Fantastic pictures of Natalie and Chancey, they're so beautiful.

The first one of her looking over the Xpen and the two of them eyeing the plate of lunch are my favorites.


----------



## Shalva (Jul 16, 2008)

CAROLINA MOM said:


> Fantastic pictures of Natalie and Chancey, they're so beautiful.
> 
> The first one of her looking over the Xpen and the two of them eyeing the plate of lunch are my favorites.


Thank you so much I just adore these guys... and yeah they were not subtle about wanting the lunch... Chance was good but Natalie totally knows how to work the cuteness factor... everyone was noticing what a ham she is ...


----------



## Bentleysmom (Aug 11, 2012)

Adorable! I don't know how you can resist that face, I want to reach through the computer and give her a sandwich


----------



## TMcCLOSKEY (Oct 13, 2012)

That pic of the both of them staring at the food just had me laughing out loud! Great pics and beautiful pooch!

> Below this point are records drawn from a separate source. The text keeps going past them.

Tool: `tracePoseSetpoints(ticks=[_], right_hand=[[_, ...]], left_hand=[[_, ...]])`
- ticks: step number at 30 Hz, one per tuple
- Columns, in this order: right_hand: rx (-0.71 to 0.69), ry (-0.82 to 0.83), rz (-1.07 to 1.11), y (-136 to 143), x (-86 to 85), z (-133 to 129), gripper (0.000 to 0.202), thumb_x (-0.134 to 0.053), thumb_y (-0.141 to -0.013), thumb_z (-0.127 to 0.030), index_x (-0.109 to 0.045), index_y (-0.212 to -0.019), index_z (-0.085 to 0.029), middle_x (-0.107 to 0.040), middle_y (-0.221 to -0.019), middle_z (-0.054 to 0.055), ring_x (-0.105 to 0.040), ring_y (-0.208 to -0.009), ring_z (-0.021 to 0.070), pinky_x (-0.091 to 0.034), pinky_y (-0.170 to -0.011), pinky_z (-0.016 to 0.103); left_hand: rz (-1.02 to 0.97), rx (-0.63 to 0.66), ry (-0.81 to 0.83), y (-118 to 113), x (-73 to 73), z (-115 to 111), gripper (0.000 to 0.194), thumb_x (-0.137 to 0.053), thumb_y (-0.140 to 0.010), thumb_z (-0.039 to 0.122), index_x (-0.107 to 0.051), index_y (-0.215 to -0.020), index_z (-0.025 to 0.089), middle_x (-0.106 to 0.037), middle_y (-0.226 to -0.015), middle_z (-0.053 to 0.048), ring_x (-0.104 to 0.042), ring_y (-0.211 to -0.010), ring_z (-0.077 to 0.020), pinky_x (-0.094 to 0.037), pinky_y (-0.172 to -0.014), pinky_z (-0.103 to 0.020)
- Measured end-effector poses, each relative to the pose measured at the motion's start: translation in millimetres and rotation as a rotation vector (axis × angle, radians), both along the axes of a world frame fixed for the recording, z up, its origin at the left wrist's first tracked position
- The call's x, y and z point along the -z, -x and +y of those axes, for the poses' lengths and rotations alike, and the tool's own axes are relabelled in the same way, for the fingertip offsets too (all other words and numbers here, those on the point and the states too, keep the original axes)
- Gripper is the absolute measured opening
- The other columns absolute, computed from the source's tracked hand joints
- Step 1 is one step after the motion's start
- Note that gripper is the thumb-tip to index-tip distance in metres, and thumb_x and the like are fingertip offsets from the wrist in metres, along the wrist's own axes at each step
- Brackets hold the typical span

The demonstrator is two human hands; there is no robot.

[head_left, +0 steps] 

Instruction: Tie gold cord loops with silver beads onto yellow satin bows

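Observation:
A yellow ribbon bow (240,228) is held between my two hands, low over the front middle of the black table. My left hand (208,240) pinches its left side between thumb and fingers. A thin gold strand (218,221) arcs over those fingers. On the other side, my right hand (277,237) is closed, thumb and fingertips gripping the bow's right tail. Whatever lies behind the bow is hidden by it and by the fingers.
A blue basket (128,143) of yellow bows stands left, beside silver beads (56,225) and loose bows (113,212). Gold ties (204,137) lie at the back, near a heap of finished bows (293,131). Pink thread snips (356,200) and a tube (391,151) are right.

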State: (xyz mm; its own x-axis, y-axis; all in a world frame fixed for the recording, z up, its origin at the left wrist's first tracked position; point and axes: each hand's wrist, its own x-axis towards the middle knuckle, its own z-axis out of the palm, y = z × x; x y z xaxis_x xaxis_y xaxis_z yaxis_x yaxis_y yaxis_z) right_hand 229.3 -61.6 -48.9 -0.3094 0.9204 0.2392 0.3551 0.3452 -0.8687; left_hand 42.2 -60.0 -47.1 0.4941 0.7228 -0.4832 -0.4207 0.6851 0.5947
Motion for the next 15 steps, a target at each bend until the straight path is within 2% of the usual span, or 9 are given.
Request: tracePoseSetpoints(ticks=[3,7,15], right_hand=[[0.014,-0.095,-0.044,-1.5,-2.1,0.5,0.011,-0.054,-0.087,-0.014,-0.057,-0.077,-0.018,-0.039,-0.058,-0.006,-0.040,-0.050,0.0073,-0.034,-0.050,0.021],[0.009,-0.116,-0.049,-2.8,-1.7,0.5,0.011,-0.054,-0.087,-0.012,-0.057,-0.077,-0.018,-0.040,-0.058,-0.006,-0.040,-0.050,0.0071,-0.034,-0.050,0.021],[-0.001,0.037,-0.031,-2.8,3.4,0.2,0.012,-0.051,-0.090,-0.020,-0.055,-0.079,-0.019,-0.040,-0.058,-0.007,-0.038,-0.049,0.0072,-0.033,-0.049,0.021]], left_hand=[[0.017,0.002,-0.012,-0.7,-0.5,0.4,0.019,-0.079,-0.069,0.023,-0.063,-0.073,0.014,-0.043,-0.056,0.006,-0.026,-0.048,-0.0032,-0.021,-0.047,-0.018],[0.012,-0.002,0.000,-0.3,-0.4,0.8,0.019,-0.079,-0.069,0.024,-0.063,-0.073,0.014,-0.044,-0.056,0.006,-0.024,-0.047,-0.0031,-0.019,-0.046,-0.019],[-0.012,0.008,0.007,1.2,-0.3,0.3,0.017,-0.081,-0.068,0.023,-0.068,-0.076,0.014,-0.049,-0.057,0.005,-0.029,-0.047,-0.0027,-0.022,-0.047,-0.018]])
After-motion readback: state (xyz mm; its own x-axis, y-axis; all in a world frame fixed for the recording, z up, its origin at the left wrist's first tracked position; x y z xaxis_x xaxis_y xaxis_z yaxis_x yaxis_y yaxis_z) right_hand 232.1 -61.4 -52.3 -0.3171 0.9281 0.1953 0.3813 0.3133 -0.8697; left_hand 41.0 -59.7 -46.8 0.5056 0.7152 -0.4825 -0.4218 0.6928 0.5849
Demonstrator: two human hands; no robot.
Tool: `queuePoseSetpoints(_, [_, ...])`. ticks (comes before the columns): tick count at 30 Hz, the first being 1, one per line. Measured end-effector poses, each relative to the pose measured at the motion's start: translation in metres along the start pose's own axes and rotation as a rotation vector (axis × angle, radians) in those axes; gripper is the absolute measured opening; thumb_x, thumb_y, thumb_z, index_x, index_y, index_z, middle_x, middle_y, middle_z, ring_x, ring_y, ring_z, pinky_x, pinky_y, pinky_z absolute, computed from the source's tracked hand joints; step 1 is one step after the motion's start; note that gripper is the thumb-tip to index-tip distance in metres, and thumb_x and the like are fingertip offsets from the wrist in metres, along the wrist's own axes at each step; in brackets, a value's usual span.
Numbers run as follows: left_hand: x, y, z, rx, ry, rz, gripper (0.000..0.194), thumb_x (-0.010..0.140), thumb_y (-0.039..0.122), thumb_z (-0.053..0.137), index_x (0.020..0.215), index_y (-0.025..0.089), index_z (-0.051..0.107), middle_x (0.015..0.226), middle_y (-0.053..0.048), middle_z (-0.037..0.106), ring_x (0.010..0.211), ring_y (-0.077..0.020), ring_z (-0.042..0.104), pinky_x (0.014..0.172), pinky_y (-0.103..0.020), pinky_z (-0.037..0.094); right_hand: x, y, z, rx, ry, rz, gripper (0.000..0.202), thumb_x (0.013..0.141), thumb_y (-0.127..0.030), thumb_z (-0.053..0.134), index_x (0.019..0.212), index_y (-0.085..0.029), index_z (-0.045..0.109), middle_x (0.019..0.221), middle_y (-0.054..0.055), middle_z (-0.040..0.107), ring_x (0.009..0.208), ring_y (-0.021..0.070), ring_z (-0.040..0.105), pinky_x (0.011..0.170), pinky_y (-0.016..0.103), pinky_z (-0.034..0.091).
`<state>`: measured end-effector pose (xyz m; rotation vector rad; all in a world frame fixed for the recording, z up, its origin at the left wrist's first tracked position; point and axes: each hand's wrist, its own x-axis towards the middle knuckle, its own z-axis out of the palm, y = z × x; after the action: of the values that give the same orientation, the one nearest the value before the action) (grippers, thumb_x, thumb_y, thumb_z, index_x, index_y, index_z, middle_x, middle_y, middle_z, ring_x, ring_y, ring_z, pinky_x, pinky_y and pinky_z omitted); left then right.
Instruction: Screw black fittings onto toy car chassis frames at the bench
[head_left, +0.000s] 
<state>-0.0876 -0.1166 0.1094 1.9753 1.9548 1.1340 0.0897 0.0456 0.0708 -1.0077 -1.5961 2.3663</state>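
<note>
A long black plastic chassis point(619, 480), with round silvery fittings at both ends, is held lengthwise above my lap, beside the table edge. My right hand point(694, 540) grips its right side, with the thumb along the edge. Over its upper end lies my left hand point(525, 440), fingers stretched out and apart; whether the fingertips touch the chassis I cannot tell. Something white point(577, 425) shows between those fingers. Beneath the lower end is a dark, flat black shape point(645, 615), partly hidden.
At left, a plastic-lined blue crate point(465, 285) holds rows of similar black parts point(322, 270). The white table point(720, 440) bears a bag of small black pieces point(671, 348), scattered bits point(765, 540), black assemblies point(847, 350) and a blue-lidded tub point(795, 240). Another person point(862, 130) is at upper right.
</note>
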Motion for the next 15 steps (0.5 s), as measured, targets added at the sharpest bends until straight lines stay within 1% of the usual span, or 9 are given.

Sent from my iPhone using PG Free


----------



## Wagners Mom2 (Mar 20, 2012)

Very cute!! I became intrigued with the breed years ago when a lady on a local horse board would talk about hers.  Loved seeing their pics! Thanks for sharing!


----------



## Shalva (Jul 16, 2008)

Bentleysmom said:


> Adorable! I don't know how you can resist that face, I want to reach through the computer and give her a sandwich


she is totally hard to resist, I thought the goldens were bad but that scruffy face will get you every single time... my breeder already thinks that natalie is spoiled rotten. The other wolfhound people laugh at me... she has a different collar for every day of the week... she pretty much gets what she wants... she is a spoiled brat but really... how can anyone resist?? resistance is futile


----------



## desilu (Nov 2, 2006)

I love seeing pictures of Natalie. I first ran into an Irish wolfhound puppy and his human mom at our Petsmart a few months ago. I think Mom was surprised that I knew what breed he is. I've encountered them several times since then out and about. So much fun to see how much he has grown - he is just over 8 months old now. Hugs to your sweet Natalie!


----------



## MercyMom (Dec 19, 2011)

Good going!


----------



## Maddie'sMom2011 (Apr 26, 2011)

Natalie is absolutely beautiful!


----------



## OutWest (Oct 6, 2011)

I love hearing about Natalies exploits! She's such a cute large dog. Love her face.


----------